An astonishingly high percentage of millennials do not know who communist leaders like Mao Zedong and Vladimir Lenin were. Even worse, among those actually familiar with these leaders, a quarter had a favorable opinion of Lenin and a full 37% admired Che Guevara.
These are among the most eye-popping results of the Victims of Communism Memorial Foundation’s survey of American attitudes toward capitalism, socialism, and communism.
Perhaps the most disturbing finding is how many Americans, and particularly millennials, lacked basic knowledge of the crimes of communist regimes. About 30% of millennials labored under the delusion that George W. Bush’s administration had killed more people than Joseph Stalin.
Only 37% had a very unfavorable view of communism, and a little less than 20% thought it likely they could vote for a Communist political candidate.
These results are, alas, no surprise to anyone who teaches at an American university. Even college students at elite institutions have an abysmal lack of historical information, fueled in good part by the gutting of general education requirements.

Hiding crimes at the New York Times

You can be sure that if a reputable survey had found such widespread admiration for Adolf Hitler or demonstrated an ignorance of the Holocaust and willingness to vote for a Nazi running for political office, it would generate outrage, hand-wringing about historical amnesia, and front-page stories in the New York Times and other mainstream media outlets about the danger to democratic values festering in the body politic.
There was no such reaction to this survey, however.
That very same media bears a significant amount of blame for the public ignorance about the most murderous, blood-soaked ideology of the twentieth century. Along with the American educational system, it has whitewashed or glossed over the crimes of communism for many years.
It began with the New York Times’ Moscow correspondent Walter Duranty, who covered up the horrific man-made Ukrainian famine of the 1930s that killed millions — and won a Pulitzer Prize for his lies. It continued with the New York Times’ Havana correspondent Herbert Matthews, who glorified Fidel Castro and Che Guevera, concealed their communist beliefs, and assured Americans that they were simply democratic reformers. That same newspaper printed the delusions of Sydney Schanberg, who hailed the victory of the genocidal Khmer Rouge in Cambodia.
To this day, the Times is far quicker to raise alarms about the activities of fascist or neofascist groups than to cover the behavior of their communist counterparts.
Consider the attention the media has given to the lunatics of the far right who endorsed Donald Trump for president. Did anyone bother to note that the Communist Party of the United States endorsed Hillary Clinton? Was she pressed to repudiate its support?

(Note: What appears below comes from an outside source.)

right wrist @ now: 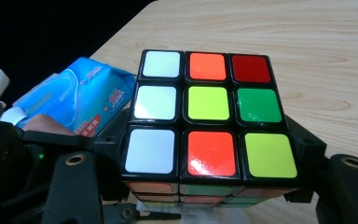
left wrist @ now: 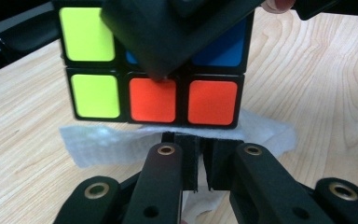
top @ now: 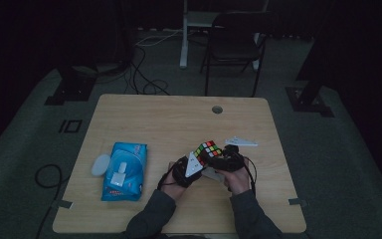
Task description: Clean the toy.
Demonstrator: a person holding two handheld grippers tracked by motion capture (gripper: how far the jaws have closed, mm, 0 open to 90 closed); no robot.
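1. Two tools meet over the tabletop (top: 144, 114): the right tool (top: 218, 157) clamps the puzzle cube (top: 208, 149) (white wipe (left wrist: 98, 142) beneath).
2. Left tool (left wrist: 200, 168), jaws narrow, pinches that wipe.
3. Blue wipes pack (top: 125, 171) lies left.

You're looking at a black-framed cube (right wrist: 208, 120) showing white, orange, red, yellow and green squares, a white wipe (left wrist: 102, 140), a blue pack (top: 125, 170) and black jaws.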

Forgetting the lessons of communism

Most Americans are familiar with the horrors of the Holocaust; it is a subject taught in schools, and its lessons are hammered home in such public commemorations and displays as the Holocaust Museum on the National Mall in Washington, DC.
Such reminders are absolutely necessary and proper. They are a vivid demonstration of the brutality and evil that America helped to destroy during World War II, and a warning about the consequences of racial and ethnic hatred.
Where are the equivalent warnings about the evils of communism? Communist regimes murdered even more people than fascist ones.
For more than 70 years, they conducted a ruthless war on their own citizens, starving tens of millions in deliberate campaigns to bring the peasantry to heel, executing millions because of their class background or their ethnic identity, deporting whole populations for the sole crime of belonging to a group labeled an enemy of the people, imprisoning thousands of intellectuals for their writings or ideas, persecuting religious believers, and arbitrarily shipping dissidents and innocents alike to concentration camps where they labored under horrendous conditions.
Hitler exterminated 6 million Jews. Stalin alone is responsible for some 20 million deaths. During the Great Leap Forward, Mao’s policies led to some 45 million Chinese dying. And the Khmer Rouge killed nearly 2 million in Cambodia. Every other communist regime accounted for tens of thousands of other murders.

The failures of communism

Such horrific figures were justified on the grounds that they were necessary to remove traitors and to build a utopian society. But communist societies failed miserably in their efforts to surpass capitalism.
The Soviet Union and its East European satellites collapsed because they were failed states. China has managed to survive only because it abandoned the communist economic model, retaining only the politically repressive one-party state. Other communist states, like Cuba and North Korea, are poor, repressive, and isolated nations.
Venezuela, which adopted a Marxist economic model, is in economic collapse despite having the world’s largest oil reserves; it is unable to feed its people, pay its public servants, or even produce enough toilet paper.
And these are the models that 20% of millennials think worth emulating. It is most unlikely that the vast majority of young Americans holding such views are aware of the human costs of the ideology they admire or would really vote for someone advocating such an ideology.
But it is worth asking what they are being taught — or not taught — in high school and college. The United States vanquished two totalitarian enemies in the twentieth century. If American democracy is to survive, it must teach its young that both of those battles were worth waging and winning.